Supplied data.
_ _ _

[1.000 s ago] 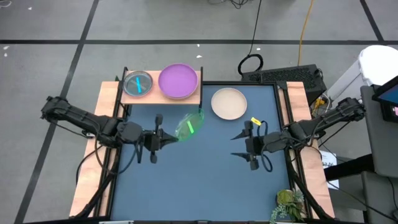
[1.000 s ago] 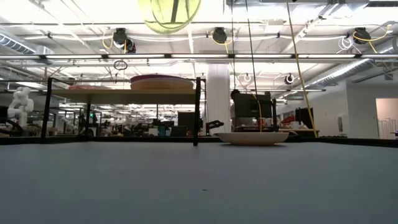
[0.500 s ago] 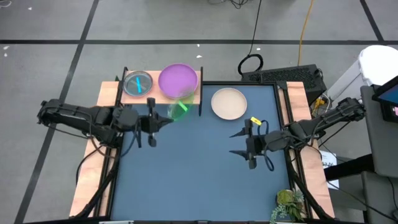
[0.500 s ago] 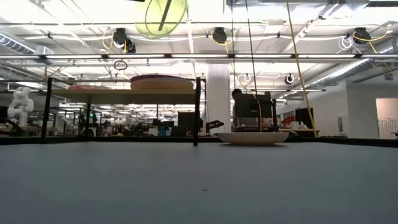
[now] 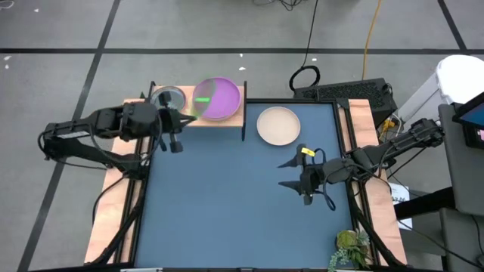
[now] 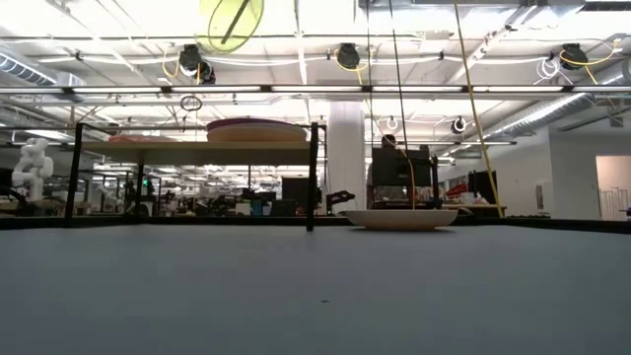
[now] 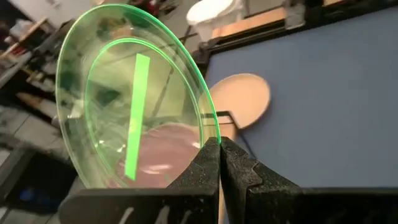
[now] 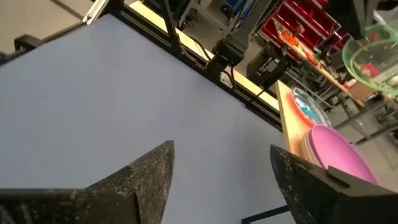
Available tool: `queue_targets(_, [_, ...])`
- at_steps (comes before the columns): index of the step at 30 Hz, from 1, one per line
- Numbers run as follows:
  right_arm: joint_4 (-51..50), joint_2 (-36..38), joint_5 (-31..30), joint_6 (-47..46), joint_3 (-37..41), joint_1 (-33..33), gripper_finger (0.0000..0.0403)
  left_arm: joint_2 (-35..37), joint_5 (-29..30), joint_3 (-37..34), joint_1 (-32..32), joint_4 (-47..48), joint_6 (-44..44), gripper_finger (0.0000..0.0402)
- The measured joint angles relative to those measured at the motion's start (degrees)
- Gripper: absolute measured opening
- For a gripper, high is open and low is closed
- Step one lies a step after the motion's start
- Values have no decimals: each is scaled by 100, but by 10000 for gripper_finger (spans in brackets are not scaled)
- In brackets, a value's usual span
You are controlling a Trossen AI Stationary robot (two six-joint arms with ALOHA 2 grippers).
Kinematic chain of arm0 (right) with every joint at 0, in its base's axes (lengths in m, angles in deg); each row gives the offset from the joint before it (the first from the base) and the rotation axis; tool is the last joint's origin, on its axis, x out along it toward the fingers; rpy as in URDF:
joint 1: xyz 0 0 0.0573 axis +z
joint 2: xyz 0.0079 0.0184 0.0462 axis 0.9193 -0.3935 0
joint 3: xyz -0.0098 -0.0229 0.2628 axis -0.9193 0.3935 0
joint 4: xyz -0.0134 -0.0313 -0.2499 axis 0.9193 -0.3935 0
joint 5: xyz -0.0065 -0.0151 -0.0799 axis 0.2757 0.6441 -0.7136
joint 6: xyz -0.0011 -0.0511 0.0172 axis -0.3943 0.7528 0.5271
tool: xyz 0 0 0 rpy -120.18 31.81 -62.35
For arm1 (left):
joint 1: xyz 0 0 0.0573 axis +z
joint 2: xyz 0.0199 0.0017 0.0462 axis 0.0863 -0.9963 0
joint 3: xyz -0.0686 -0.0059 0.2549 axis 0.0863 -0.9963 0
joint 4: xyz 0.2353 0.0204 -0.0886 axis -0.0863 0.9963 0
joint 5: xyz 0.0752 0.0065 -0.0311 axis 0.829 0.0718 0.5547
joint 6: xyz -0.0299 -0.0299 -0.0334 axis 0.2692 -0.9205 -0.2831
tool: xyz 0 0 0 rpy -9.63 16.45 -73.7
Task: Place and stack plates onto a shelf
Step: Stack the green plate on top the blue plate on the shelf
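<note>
My left gripper is shut on the green translucent plate, held high over the wooden shelf, above the purple plate. The green plate also shows at the top of the low view and in the left wrist view. A cyan plate lies on the shelf's left half. A cream plate lies on the blue table to the right of the shelf. My right gripper is open and empty over the table's right half. My left gripper pinches the green plate's rim between its two shut fingers, at their free ends. The plate is lifted clear, well above the shelf, and stands tilted up from the fingers, its face turned sideways.
The shelf stands on thin black legs at the table's far left. Wooden side strips run along both table edges. A small plant sits at the near right corner. The blue mat lies bare between the arms.
My left gripper has gone toward the table's far left, from over the mat to over the shelf, still shut on the green plate. The plate has travelled with it, lifted clear, and now hangs above the purple plate. My right arm has kept still.
</note>
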Motion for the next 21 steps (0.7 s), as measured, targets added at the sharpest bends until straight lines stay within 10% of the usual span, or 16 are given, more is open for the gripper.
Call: queue_targets(21, [-2,0,-8,150,0,0,247,-3,-8,96,1834,1559,-688,9])
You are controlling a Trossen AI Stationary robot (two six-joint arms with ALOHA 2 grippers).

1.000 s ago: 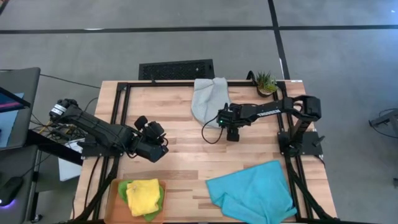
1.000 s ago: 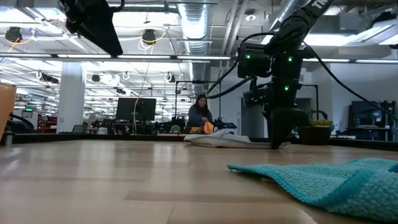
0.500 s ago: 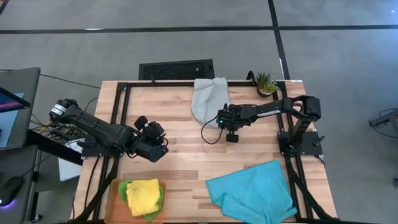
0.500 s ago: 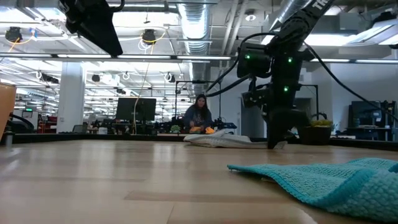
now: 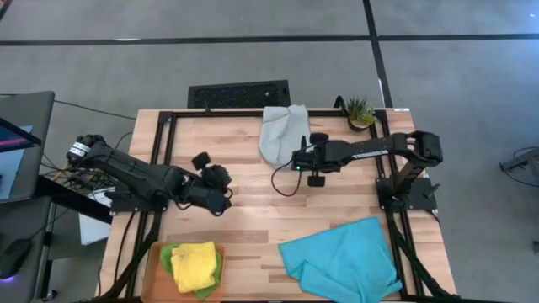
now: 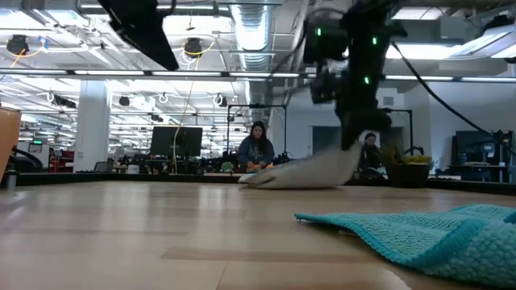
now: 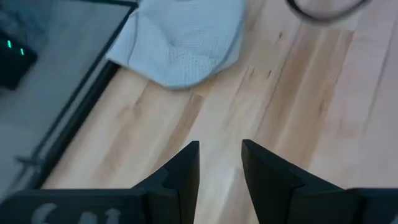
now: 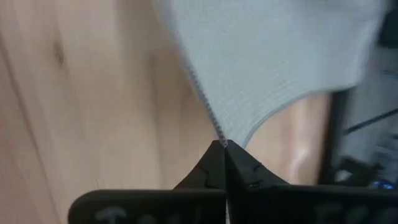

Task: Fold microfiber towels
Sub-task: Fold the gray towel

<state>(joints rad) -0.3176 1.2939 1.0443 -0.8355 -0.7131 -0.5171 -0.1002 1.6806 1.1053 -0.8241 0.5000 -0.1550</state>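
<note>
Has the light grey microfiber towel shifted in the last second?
Yes. The right gripper, shut on its corner, has lifted that edge of the light grey microfiber towel off the wooden table; the rest stays put.

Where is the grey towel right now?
In the high view the light grey towel lies at the table's far edge, left of the little plant, one corner pinched by the right gripper.

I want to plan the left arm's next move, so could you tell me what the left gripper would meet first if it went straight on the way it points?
Probably the grey towel. The left gripper stands open over bare table, and the towel lies ahead, slightly to one side, so it might only graze its edge.
</note>
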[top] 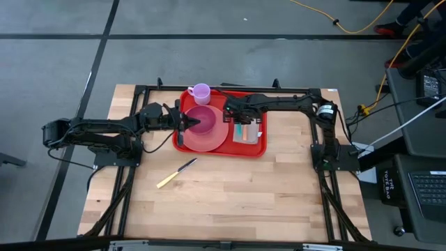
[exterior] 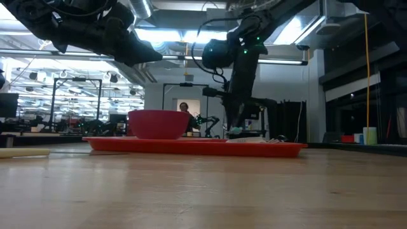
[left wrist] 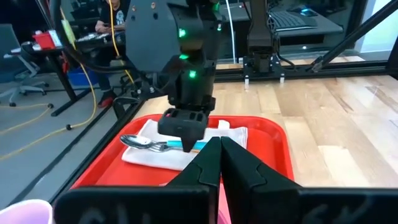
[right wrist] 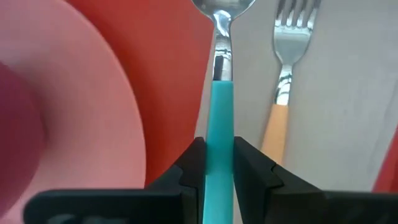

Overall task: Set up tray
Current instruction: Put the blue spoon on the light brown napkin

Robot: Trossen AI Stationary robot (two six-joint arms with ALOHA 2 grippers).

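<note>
Tray (top: 259, 146) is lying upper centre; right gripper (right wrist: 218, 163) is clamping a teal-handled spoon (right wrist: 218, 93); left gripper (left wrist: 219, 163) is hovering closed, empty.

In the right wrist view the spoon's (right wrist: 218, 93) bowl and the fork's (right wrist: 288, 50) tines were cut off by the picture's edge. In the low view the right arm hid the spoon and fork, and the yellow-handled knife (exterior: 24, 152) was cropped at the edge.
</note>
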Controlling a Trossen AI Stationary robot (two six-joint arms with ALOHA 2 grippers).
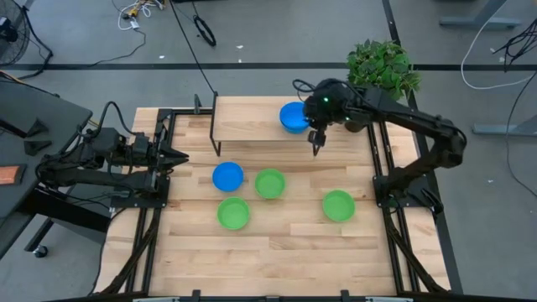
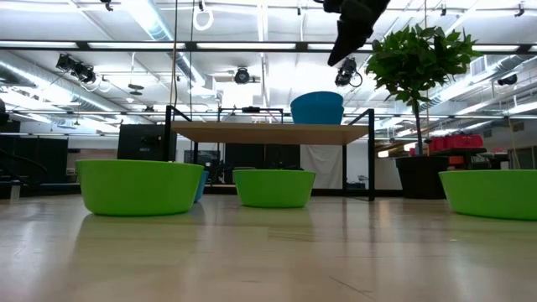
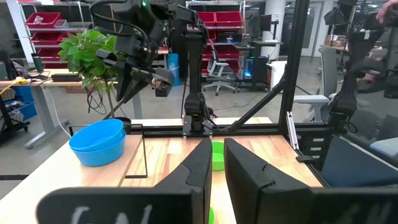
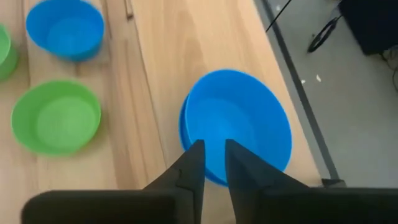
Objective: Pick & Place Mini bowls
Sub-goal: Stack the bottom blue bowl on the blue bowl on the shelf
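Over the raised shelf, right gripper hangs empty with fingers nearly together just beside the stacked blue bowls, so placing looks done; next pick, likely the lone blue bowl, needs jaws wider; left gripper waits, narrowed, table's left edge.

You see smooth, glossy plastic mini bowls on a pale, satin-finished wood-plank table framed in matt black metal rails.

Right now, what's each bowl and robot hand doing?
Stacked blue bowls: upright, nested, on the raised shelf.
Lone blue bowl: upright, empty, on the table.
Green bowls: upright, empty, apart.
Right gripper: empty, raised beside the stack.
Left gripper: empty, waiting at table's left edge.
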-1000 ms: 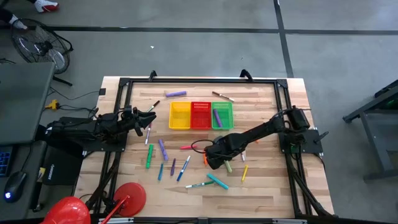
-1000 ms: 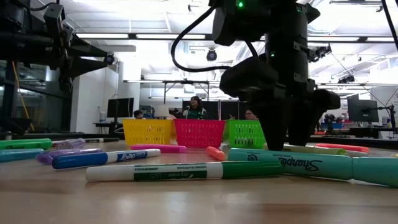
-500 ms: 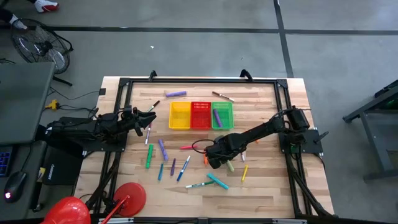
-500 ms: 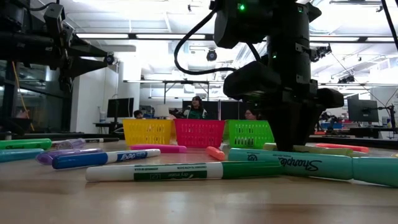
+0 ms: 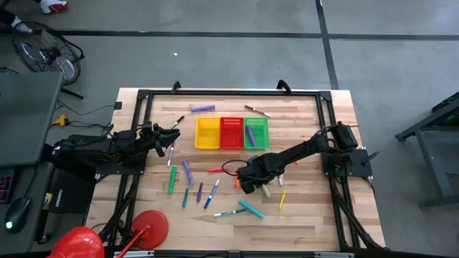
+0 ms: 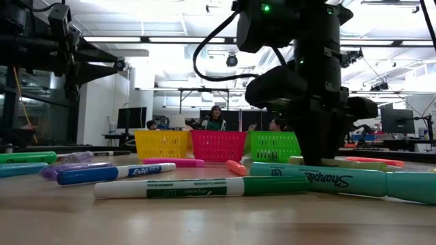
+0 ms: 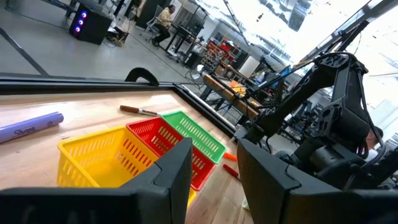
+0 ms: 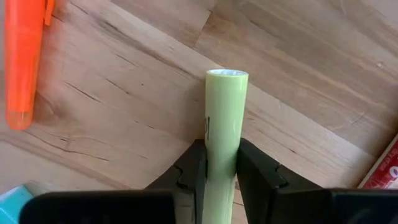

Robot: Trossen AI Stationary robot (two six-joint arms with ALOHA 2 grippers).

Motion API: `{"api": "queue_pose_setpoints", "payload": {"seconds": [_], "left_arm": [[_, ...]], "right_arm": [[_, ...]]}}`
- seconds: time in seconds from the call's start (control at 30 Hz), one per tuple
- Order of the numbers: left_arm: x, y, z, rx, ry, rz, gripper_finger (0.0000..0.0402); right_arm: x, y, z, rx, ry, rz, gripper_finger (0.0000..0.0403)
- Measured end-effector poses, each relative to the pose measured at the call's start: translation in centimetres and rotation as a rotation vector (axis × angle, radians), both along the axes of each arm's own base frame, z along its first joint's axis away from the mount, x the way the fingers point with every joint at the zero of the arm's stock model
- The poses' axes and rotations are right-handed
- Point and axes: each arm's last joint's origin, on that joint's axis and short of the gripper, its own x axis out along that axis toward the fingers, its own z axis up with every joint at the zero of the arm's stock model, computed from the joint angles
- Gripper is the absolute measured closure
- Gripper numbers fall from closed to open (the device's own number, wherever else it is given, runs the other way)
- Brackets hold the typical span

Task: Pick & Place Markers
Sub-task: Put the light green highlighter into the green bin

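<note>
The right gripper (image 8: 219,163) has squeezed its fingers onto a light green marker (image 8: 224,118) on the table (image 8: 124,124), an orange marker (image 8: 23,56) nearby. The left gripper (image 7: 214,165) still waits, fingers apart.

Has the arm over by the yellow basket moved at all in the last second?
No. The left end effector sits at the same spot beside the yellow basket.

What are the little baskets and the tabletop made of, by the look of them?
Baskets: probably moulded plastic, going by the bright, even yellow, red and green colour and see-through grid walls. Tabletop: wood, likely butcher-block, with visible grain, plank seams and a matte, unpainted finish.
</note>
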Motion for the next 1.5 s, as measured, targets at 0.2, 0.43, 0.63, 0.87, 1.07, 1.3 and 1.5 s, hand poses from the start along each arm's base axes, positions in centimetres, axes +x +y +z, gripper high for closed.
{"api": "queue_pose_setpoints", "payload": {"seconds": [0.2,0.43,0.63,0.87,1.07,1.3,1.5], "left_arm": [[0.0,0.0,0.0,0.0,0.0,0.0,0.0275],[0.0,0.0,0.0,0.0,0.0,0.0,0.0275],[0.0,0.0,0.0,0.0,0.0,0.0,0.0275],[0.0,0.0,0.0,0.0,0.0,0.0,0.0275],[0.0,0.0,0.0,0.0,0.0,0.0,0.0275],[0.0,0.0,0.0,0.0,0.0,0.0,0.0275],[0.0,0.0,0.0,0.0,0.0,0.0,0.0275]], "right_arm": [[-0.7,-1.1,3.3,0.002,-0.067,-0.019,0.0339],[-1.5,-3.2,7.3,-0.023,-0.188,-0.034,0.0339],[-2.6,-6.5,10.7,-0.079,-0.298,-0.06,0.0339],[-3.9,-11.6,13.0,-0.156,-0.364,-0.064,0.0335],[-4.5,-16.0,12.7,-0.194,-0.35,-0.049,0.0337],[-4.1,-20.3,10.7,-0.164,-0.339,-0.013,0.0334],[-2.6,-22.2,8.5,-0.109,-0.399,0.024,0.0333]]}}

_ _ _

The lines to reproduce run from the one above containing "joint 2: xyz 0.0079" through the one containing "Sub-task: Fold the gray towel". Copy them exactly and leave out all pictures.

joint 2: xyz 0.0079 0.0184 0.0462 axis 0.9193 -0.3935 0
joint 3: xyz -0.0098 -0.0229 0.2628 axis -0.9193 0.3935 0
joint 4: xyz -0.0134 -0.0313 -0.2499 axis 0.9193 -0.3935 0
joint 5: xyz -0.0065 -0.0151 -0.0799 axis 0.2757 0.6441 -0.7136
joint 6: xyz -0.0011 -0.0511 0.0172 axis -0.3943 0.7528 0.5271
tool: xyz 0 0 0 rpy -120.18 31.81 -62.35
For arm1 (left):
joint 1: xyz 0 0 0.0573 axis +z
joint 2: xyz 0.0199 0.0017 0.0462 axis 0.0863 -0.9963 0
joint 3: xyz -0.0686 -0.0059 0.2549 axis 0.0863 -0.9963 0
joint 4: xyz 0.2353 0.0204 -0.0886 axis -0.0863 0.9963 0
joint 5: xyz 0.0752 0.0065 -0.0311 axis 0.829 0.0718 0.5547
joint 6: xyz -0.0299 -0.0299 -0.0334 axis 0.2692 -0.9205 -0.2831
tool: xyz 0 0 0 rpy -9.63 16.45 -73.7
Task: Place and stack plates onto a shelf
Step: Stack the green plate on top the blue plate on the shelf
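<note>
My left gripper is shut on the green translucent plate, held high over the wooden shelf, above the purple plate. The green plate also shows at the top of the low view and in the left wrist view. A cyan plate lies on the shelf's left half. A cream plate lies on the blue table to the right of the shelf. My right gripper is open and empty over the table's right half. My left gripper pinches the green plate's rim between its two shut fingers, at their free ends. The plate is lifted clear, well above the shelf, and stands tilted up from the fingers, its face turned sideways.
The shelf stands on thin black legs at the table's far left. Wooden side strips run along both table edges. A small plant sits at the near right corner. The blue mat lies bare between the arms.
My left gripper has gone toward the table's far left, from over the mat to over the shelf, still shut on the green plate. The plate has travelled with it, lifted clear, and now hangs above the purple plate. My right arm has kept still.
</note>
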Motion for the next 21 steps (0.7 s), as measured, targets added at the sharpest bends until straight lines stay within 10% of the usual span, or 16 are given, more is open for the gripper.
Call: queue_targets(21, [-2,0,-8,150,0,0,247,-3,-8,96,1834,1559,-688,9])
You are controlling a Trossen AI Stationary robot (two six-joint arms with ALOHA 2 grippers).

1.000 s ago: 
1.000 s ago: 
0.500 s ago: 
0.500 s ago: 
now: 
now: 
now: 
now: 

Task: Fold microfiber towels
Sub-task: Fold the gray towel

The required output is now complete.